The following section provides information on how heterogeneous connections are created:
At connection pool initialization, the physical JDBC connections based on the configured or default “initial capacity" are created with the configured default DBMS credential of the data source.
An application tries to get a connection from a data source.
use-database-credentials is not enabled, the user specified in
getConnection is mapped to a DBMS credential, as described earlier. If the credential map doesn't have a matching user, the default DBMS credential is used from the data source descriptor.
use-database-credentials is enabled, the user and password specified in
getConnection are used directly.
The connection pool is searched for a connection with a matching DBMS credential.
If a match is found, the connection is reserved and returned to the application.
If no match is found, a connection is created or reused based on the maximum capacity of the pool:
If the maximum capacity has not been reached, a new connection is created with the DBMS credential, reserved, and returned to the application.
If the pool has reached maximum capacity, based on the least recently used (LRU) algorithm, a physical connection is selected from the pool and destroyed. A new connection is created with the DBMS credential, reserved, and returned to the application.
It should be clear that finding a matching connection is more expensive than a homogeneous pool. Destroying a connection and getting a new one is very expensive. If possible, use a normal homogeneous pool or one of the light-weight options (client identity or an Oracle proxy connection) as they are more efficient than identity-based pooling.
Regardless of how physical connections are created, each physical connection in the pool has its own DBMS credential information maintained by the pool. Once a physical connection is reserved by the pool, it does not change its DBMS credential even if the current thread changes its WebLogic user credential and continues to use the same connection.
To configure this feature, select
Enable Identity Based Connection Pooling. See Enable identity-based connection pooling for a JDBC data source in Oracle WebLogic Server Administration Console Online Help.
You must make the following changes to use Logging Last Resource (LLR) transaction optimization with Identity-based Pooling to get around the problem that multiple users access the associated transaction table:
You must configure a custom schema for LLR using a fully qualified LLR table name. All LLR connections will then use the named schema rather than the default schema when accessing the LLR transaction table.
Use database specific administration tools to grant permission to access the named LLR table to all users that could access this table via a global transaction. By default, the LLR table is created during boot by the user configured for the connection in the data source. In most cases, the database will only allow access to this user and not allow access to mapped users.
When you get a connection within a transaction, it is associated with the transaction context on a particular WebLogic Server instance. This type of connection has some special behaviors.
When getting a connection with a data source configured with non-XA LLR or 1PC (JTS driver) with global transactions, the first connection obtained within the transaction is returned on subsequent connection requests regardless of the values of username/password specified and independent of the associated proxy user session, if any.
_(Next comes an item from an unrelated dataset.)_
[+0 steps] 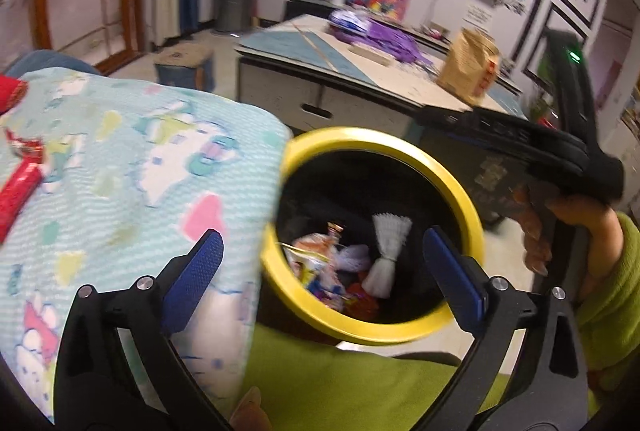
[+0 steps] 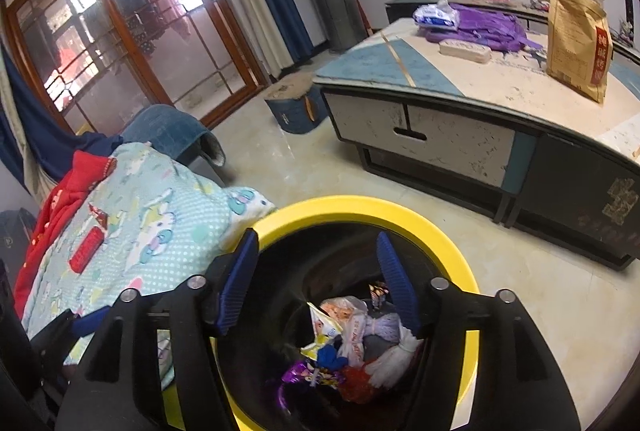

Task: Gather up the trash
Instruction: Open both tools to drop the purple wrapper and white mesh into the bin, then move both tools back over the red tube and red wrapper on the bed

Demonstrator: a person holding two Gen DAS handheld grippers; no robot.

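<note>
The trash bin (image 2: 440,219) stood on the floor (image 2: 540,295), just right of the blanket (image 2: 160,231). Wrappers (image 2: 332,335) lay in the bin. Behind it stood the cabinet (image 2: 440,143), a paper bag (image 2: 576,43) on its surface.

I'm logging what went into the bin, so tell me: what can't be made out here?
- Left wrist view: wrappers in the yellow-rimmed bin are motion-blurred; no print readable.
- Right wrist view: right tongs cover part of the trash pile; the near rim is cut off.
- Red wrapper on the blanket: label too small.
</note>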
The connection must be shared among all users of the connection when using LLR or 1PC.
For XA data sources, the first connection obtained within the global transaction is returned on subsequent connection requests within the application server, regardless of the values of username/password specified and independent of the associated proxy user session, if any. The connection must be shared among all users of the connection within a global transaction within the application server/JVM.
A WebLogic data source resource has no protection until you assign it a security policy. As soon as you add one policy for a permission, then all other users are restricted. For example, if you add a policy so that
weblogic can reserve a connection, then all other users fail to reserve connections unless they are also explicitly added. The validation is done for WebLogic user credentials, not database user credentials. See Create policies for resource instances in Oracle WebLogic Server Administration Console Online Help.
You can protect JDBC resource operations by assigning Administrator methods which can limit the actions that an administrator may take upon a JDBC data source. These resources can be defined on the Policies tab on the Security tab associated with the data source. When you secure an individual data source, you can choose whether to protect
JDBC operations using one or more of the following administrator methods:
admin—The following methods on the
JDBCDataSourceRuntimeMBean are invoked as
reserve—Applications reserve a connection in the data source by looking up the data source and then calling
getConnection. Giving a user the
reserve permission enables them to execute vendor-specific operations. Depending on the database vendor, some of these operations may have database security implications. See WebLogic Data Source Security Options.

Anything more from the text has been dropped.